S’ensuit un passage d’un calme rare, portée par une musique douce mais légèrement troublée. Les deux personnages, adossés à une barrière, admirent les girafes rescapées d’un ancien zoo. La relation père fille est à ce moment totalement installée, un lien fort qui justifiera la réaction épidermique de Joël à la fin du jeu.
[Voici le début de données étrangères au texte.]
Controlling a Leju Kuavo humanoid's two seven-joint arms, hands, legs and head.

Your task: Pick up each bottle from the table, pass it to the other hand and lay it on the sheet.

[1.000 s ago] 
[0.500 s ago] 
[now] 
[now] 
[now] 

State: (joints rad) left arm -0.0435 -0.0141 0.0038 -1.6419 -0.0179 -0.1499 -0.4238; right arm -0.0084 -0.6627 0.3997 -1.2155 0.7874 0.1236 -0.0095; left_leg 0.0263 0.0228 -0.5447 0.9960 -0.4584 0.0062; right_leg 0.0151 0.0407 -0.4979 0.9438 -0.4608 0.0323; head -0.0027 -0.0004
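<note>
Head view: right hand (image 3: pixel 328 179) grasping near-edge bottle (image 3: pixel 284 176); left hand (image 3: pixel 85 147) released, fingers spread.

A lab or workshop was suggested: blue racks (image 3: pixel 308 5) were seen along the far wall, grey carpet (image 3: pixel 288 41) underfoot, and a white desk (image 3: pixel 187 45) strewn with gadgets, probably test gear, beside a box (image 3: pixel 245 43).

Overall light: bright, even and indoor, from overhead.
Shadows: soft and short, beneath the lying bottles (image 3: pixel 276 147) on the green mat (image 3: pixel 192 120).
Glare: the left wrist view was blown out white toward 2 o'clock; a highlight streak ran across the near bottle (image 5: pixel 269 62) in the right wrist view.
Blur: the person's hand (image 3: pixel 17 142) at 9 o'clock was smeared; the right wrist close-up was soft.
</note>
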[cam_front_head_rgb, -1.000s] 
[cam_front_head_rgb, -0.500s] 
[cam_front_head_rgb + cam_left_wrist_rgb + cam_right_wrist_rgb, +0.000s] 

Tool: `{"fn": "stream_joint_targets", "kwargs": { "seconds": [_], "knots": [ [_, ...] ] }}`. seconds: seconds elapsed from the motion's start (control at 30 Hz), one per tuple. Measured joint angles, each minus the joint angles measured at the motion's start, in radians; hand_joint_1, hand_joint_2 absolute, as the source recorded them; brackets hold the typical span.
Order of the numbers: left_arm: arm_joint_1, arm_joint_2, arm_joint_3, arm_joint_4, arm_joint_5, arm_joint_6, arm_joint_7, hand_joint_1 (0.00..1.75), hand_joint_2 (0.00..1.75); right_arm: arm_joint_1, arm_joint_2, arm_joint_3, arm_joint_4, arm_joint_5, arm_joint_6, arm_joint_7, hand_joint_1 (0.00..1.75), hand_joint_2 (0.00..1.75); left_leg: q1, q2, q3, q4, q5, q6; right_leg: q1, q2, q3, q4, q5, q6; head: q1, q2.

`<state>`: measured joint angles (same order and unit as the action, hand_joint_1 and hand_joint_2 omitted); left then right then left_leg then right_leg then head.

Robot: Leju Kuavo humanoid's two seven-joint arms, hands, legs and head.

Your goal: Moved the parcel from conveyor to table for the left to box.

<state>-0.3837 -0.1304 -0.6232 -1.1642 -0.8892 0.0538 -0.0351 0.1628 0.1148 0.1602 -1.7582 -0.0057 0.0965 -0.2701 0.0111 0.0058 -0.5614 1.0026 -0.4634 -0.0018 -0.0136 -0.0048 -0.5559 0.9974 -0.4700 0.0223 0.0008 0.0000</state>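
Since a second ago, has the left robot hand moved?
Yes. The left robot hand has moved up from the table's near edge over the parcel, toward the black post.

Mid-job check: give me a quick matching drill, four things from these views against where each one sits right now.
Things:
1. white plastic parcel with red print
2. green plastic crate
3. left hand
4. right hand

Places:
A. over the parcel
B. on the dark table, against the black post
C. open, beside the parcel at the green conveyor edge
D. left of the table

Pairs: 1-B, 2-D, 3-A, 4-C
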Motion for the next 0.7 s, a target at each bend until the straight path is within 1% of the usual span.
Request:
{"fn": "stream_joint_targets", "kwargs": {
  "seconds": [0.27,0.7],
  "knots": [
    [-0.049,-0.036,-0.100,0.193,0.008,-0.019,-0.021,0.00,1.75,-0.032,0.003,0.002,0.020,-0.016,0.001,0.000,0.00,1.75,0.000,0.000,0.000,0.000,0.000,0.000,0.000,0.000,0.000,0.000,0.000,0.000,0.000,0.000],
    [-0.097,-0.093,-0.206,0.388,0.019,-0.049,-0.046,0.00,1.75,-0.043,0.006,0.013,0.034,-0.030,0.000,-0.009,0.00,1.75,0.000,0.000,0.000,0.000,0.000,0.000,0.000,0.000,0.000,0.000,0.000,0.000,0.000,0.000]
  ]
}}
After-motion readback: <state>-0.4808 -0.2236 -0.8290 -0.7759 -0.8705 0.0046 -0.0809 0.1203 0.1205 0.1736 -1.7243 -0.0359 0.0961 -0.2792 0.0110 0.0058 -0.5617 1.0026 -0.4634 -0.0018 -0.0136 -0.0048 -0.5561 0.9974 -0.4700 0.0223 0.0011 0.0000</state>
L’université : perte de pouvoir

Lorsque Joël tombe et se blesse dangereusement lors de la séquence de l’université, le joueur se retrouve dans une situation de baisse croissante de son pouvoir identifiable à la perte des moyens que cause sa blessure au personnage.
D’un point de vue du gameplay procédural, le joueur qui essaye d’avancer n’obtient pas le même résultat que d’habitude à l’écran : Joël ralentit, gémit, trébuche. On entend les battements assourdis de son cœur et des acouphènes siffler dans ses oreilles.
Lorsqu’il doit viser un ennemi après qu’Ellie l’ait contourné, sa vision devient trouble. Il se relève difficilement et petit à petit, la combinaison de la mise en scène et de la perte de pouvoir du joueur sur son personnage créé un effet primaire d’inquiétude chez le joueur, qui perd finalement totalement le contrôle de Joël et regarde Ellie se défendre toute seule.

Conclusion

The Last Of Us aura marqué sa génération, en abordant un univers post-apocalyptique de manière crédible, avec une histoire centrée sur une relation humaine construite dans le chaos laissé par le retour à l’état naturel de la civilisation.

Merci d’avoir lu
Benjamin B

 

Note: Cette analyse est la première proposée sur ce site, ce qui peut expliquer certaines maladresses. Elle reste générale et aborde les thèmes qui m’ont le plus marqué dans le jeu par le prisme des théories que vous pouvez trouver sur ce site. Ce que vous avez lu n’est donc pas une vérité absolue, mais un point de vue personnel. En espérant que cette lecture vous aura plu, à bientôt.